• [WHAT YOU WILL DO]:
Please give back the listing exactly as it reads.

• [DATASET SECTION]:
━━━━━━━━━━━━━━━━

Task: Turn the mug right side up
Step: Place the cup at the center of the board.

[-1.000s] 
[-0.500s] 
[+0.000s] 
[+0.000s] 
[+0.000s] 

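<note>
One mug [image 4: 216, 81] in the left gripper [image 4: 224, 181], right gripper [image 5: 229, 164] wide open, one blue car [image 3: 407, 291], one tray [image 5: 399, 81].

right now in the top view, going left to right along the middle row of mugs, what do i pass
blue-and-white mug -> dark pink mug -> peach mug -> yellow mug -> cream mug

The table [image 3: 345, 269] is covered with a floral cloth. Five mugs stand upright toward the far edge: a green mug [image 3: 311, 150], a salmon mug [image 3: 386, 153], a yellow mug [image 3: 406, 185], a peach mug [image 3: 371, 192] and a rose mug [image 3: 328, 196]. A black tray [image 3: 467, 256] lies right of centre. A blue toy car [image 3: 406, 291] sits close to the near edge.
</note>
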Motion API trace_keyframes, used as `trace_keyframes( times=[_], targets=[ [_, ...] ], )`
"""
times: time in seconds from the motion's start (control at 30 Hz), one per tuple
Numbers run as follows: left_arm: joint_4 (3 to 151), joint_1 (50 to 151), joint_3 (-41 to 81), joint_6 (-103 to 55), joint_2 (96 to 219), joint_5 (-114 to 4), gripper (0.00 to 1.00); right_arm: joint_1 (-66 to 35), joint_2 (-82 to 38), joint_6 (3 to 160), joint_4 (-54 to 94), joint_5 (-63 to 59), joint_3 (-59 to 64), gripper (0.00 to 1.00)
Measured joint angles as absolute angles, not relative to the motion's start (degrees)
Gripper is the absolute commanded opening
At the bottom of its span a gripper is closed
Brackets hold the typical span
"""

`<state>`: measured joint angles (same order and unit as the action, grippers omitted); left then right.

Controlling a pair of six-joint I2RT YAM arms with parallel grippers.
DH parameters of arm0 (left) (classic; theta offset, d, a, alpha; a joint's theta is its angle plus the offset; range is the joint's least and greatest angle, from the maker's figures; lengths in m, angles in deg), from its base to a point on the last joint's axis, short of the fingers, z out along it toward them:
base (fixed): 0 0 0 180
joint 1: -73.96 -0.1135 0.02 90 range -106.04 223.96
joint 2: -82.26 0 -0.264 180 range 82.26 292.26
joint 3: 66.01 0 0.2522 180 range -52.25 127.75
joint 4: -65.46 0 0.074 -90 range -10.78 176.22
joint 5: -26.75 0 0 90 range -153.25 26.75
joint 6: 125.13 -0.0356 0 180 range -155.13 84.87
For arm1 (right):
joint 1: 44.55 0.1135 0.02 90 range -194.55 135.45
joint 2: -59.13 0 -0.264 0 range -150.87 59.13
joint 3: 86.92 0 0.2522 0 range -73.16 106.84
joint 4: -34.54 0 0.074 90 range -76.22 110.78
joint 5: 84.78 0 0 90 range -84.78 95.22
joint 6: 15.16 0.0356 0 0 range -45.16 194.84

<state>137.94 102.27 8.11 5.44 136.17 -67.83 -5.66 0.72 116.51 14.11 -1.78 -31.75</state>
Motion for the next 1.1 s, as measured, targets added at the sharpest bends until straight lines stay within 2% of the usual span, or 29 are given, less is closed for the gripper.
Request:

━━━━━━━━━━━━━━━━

• [EXERCISE ANSWER]:
Task: Turn the mug right side up
Step: Place the cup at the center of the board.

[-1.000s] 
[-0.500s] 
[+0.000s] 
[+0.000s] 
[+0.000s] 

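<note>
One mug [image 4: 216, 81] in the left gripper [image 4: 224, 181], right gripper [image 5: 229, 164] wide open, one blue car [image 3: 407, 291], one tray [image 5: 399, 81].

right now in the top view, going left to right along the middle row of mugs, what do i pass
blue-and-white mug -> dark pink mug -> peach mug -> yellow mug -> cream mug

The table [image 3: 345, 269] is covered with a floral cloth. Five mugs stand upright toward the far edge: a green mug [image 3: 311, 150], a salmon mug [image 3: 386, 153], a yellow mug [image 3: 406, 185], a peach mug [image 3: 371, 192] and a rose mug [image 3: 328, 196]. A black tray [image 3: 467, 256] lies right of centre. A blue toy car [image 3: 406, 291] sits close to the near edge.
</note>
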Motion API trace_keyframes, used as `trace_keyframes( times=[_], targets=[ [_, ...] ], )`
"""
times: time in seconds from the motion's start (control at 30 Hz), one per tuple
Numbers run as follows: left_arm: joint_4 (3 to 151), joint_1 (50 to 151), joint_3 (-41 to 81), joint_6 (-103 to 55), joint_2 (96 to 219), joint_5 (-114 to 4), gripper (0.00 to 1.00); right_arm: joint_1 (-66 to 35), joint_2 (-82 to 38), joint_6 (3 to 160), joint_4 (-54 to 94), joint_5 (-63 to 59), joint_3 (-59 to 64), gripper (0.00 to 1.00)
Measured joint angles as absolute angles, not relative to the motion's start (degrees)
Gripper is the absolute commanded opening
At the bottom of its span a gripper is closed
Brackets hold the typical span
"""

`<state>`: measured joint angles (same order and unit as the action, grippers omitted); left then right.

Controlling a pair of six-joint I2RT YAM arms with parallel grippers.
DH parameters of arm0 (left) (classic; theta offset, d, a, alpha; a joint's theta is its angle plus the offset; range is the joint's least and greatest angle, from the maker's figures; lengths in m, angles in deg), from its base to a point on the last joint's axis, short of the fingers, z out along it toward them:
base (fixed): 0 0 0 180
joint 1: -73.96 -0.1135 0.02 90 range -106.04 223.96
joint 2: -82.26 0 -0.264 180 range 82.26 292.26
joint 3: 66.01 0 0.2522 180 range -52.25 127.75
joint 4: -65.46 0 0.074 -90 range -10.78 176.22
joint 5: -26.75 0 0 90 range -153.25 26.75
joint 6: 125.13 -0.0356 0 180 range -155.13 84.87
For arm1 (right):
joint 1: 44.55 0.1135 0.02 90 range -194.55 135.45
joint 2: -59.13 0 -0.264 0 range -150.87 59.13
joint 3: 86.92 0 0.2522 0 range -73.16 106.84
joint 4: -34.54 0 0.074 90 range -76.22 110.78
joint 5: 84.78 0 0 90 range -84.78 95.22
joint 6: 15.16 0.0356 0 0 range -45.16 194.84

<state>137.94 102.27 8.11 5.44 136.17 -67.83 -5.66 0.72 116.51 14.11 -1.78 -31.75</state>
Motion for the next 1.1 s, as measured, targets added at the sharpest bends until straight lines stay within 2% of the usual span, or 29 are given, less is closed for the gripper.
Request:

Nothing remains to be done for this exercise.